Save A vibrant, flavor-packed bowl featuring crispy salmon, fluffy rice, spicy mayo, tangy kimchi, and savory garlic for a perfect balance of textures and tastes.
The first time I made this salmon rice bowl, I was amazed how the combination of crispy rice and tender salmon created such a satisfying meal. It quickly became a go-to for busy weeknights when I wanted something special but effortless.
Ingredients
- Salmon: 2 salmon fillets (about 150 g each), skin-on, 1/2 tsp salt, 1/4 tsp black pepper, 1 tbsp vegetable oil
- Rice: 2 cups cooked short-grain white rice (cold or leftover preferred)

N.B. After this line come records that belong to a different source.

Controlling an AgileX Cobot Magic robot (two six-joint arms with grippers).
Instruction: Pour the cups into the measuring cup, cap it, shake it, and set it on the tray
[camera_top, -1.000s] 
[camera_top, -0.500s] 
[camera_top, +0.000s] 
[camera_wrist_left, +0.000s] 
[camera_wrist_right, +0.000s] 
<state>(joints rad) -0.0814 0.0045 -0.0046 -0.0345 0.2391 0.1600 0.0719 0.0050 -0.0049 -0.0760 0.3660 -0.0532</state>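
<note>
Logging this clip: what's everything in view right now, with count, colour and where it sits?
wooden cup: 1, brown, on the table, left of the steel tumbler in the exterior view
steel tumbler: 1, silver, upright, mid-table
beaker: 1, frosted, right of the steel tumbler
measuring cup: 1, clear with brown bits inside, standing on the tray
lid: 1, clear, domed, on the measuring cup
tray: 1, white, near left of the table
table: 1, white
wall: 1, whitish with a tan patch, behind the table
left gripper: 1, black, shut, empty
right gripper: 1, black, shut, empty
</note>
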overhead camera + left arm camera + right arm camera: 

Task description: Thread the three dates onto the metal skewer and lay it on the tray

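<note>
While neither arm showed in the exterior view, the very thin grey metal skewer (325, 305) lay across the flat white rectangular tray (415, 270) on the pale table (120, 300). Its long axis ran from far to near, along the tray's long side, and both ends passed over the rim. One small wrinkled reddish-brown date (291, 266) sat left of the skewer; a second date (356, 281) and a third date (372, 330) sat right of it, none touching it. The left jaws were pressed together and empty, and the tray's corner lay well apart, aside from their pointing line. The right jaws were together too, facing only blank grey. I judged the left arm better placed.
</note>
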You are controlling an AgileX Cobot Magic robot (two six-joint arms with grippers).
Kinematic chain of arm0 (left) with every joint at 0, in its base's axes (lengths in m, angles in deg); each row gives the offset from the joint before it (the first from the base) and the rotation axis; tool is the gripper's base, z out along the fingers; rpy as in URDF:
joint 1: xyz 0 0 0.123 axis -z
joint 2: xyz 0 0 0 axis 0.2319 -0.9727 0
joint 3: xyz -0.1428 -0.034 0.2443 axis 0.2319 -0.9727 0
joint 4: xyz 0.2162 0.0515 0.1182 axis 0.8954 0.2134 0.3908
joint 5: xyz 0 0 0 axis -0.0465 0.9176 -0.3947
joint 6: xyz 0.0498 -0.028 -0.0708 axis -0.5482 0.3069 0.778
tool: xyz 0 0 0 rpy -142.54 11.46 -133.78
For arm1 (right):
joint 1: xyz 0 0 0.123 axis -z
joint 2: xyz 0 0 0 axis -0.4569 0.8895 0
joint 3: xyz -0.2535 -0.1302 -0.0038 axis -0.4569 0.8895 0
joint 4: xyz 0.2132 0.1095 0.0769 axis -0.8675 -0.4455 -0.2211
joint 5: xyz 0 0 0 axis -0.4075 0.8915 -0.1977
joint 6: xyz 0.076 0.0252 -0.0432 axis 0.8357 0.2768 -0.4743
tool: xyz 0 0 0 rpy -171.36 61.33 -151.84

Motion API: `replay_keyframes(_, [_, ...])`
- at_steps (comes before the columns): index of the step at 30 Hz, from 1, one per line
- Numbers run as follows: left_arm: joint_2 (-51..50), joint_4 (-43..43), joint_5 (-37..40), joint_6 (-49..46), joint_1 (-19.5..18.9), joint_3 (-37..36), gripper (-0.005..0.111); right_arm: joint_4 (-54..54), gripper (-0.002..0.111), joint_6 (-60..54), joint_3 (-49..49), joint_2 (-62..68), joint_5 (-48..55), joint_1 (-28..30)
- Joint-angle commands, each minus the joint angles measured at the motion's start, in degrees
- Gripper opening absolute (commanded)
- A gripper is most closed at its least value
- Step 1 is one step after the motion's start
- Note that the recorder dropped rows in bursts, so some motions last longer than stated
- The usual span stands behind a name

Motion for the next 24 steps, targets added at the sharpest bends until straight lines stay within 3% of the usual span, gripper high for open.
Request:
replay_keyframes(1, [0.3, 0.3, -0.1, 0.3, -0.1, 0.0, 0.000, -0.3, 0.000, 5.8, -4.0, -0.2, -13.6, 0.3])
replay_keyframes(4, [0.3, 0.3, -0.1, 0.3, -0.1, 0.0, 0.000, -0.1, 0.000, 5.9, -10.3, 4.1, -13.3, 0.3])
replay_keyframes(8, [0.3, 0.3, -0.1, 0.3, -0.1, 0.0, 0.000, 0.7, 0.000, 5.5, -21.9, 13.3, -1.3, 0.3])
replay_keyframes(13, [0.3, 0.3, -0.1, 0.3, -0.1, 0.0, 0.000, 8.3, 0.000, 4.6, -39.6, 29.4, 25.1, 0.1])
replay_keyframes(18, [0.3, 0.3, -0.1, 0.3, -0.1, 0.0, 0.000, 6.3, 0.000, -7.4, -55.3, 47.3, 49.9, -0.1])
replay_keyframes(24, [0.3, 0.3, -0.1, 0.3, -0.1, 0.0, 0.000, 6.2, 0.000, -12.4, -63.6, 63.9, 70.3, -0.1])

- Spicy Mayo: 3 tbsp mayonnaise, 1 tbsp Sriracha or other hot sauce, 1 tsp lime juice, 1/2 tsp toasted sesame oil
- Toppings & Additions: 1/2 cup kimchi (roughly chopped), 2 cloves garlic (thinly sliced), 1 small cucumber (thinly sliced), 1 avocado (sliced), 2 tbsp scallions (finely chopped), 1 tbsp toasted sesame seeds, 1 sheet nori (cut into strips, optional)
Instructions
- Prep & Season Salmon:
- Pat salmon fillets dry, season both sides with salt and pepper.
- Crisp the Salmon:
- Heat vegetable oil in a non-stick skillet over medium-high heat. Place salmon skin-side down and cook for 4–5 minutes until skin is crispy. Flip and cook another 2–3 minutes until just cooked through. Transfer to a plate and let rest.
- Crispy Garlic:
- In the same skillet, add garlic slices and sauté until golden and crisp (about 1 minute). Remove and drain.
- Rice:
- Wipe skillet clean and add a touch more oil if needed. Add cold rice, pressing into an even layer. Cook undisturbed over medium-high for 5–7 minutes until the bottom is crispy and golden.
- Spicy Mayo:
- While rice crisps, whisk mayonnaise, Sriracha, lime juice, and sesame oil together.
- Assemble Bowls:
- Divide crispy rice between two bowls. Top with salmon (broken into chunks), kimchi, cucumber, avocado, and scallions. Drizzle with spicy mayo. Garnish with crispy garlic, sesame seeds, and nori strips if using.
- Serve:
- Serve immediately.
Save Whenever I make this rice bowl for my family, it's always a crowd-pleaser. Even picky eaters love the crispy garlic and creamy avocado together!
Required Tools
Non-stick skillet, spatula, small mixing bowl, knife and cutting board
Nutritional Information (per serving)
Calories: 610 Protein: 33 g Fat: 32 g Carbohydrates: 52 g
Notes
Substitute brown rice or quinoa for a whole-grain twist. Add shredded carrots or radish for extra crunch. Pair with a light, citrusy white wine or sparkling lime water.